I thought of writing a script to check if the availability of the PDFs. The idea was simple: read an Excel file, send a request to each link, and mark them as available or not in a new column. Also the script had to be reusable because of the monthly updates to the file.

Action

Logic

First I wanted to analyze the file using code instead of the Excel app, so I read the Pandas docs to read Excel files. I was using a DataFrame at first to iterate over the URLs, but I found out that Pandas doesn't maintain the style nor the specific format of the file, or at least I didn't find any resources about that during a quick search. This was important because the file had to have the same format. So I decided to not bother in doing a deeper search about the lost style with Pandas, and instead looked for an alternative.

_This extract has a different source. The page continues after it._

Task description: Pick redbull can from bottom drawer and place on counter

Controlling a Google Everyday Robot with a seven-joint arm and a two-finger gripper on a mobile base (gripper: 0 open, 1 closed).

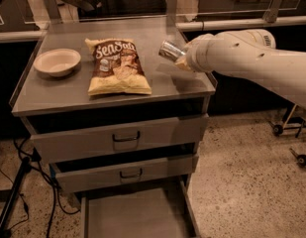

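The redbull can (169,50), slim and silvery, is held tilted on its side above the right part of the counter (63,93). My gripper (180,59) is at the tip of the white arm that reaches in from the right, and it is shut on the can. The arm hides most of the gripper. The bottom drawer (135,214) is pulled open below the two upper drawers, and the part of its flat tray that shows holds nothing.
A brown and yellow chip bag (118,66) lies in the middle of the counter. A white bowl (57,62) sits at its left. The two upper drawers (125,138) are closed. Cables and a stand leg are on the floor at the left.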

Out of the engines that Pandas uses to read Excel files, OpenPyXL is the only one that supports the .xlsx extension. I started to look at their documentation but in my opinion it's very incomplete. Fortunately I found some good examples in Stack Overflow and I sticked with the library.

To send the URL requests I was going to use Requests, but I rather used AIOHTTP because it's asynchronous. Because the links point to an online PDF, the script sends a HEAD request so it doesn't have to download the actual file. It only checks for the status code of that URL.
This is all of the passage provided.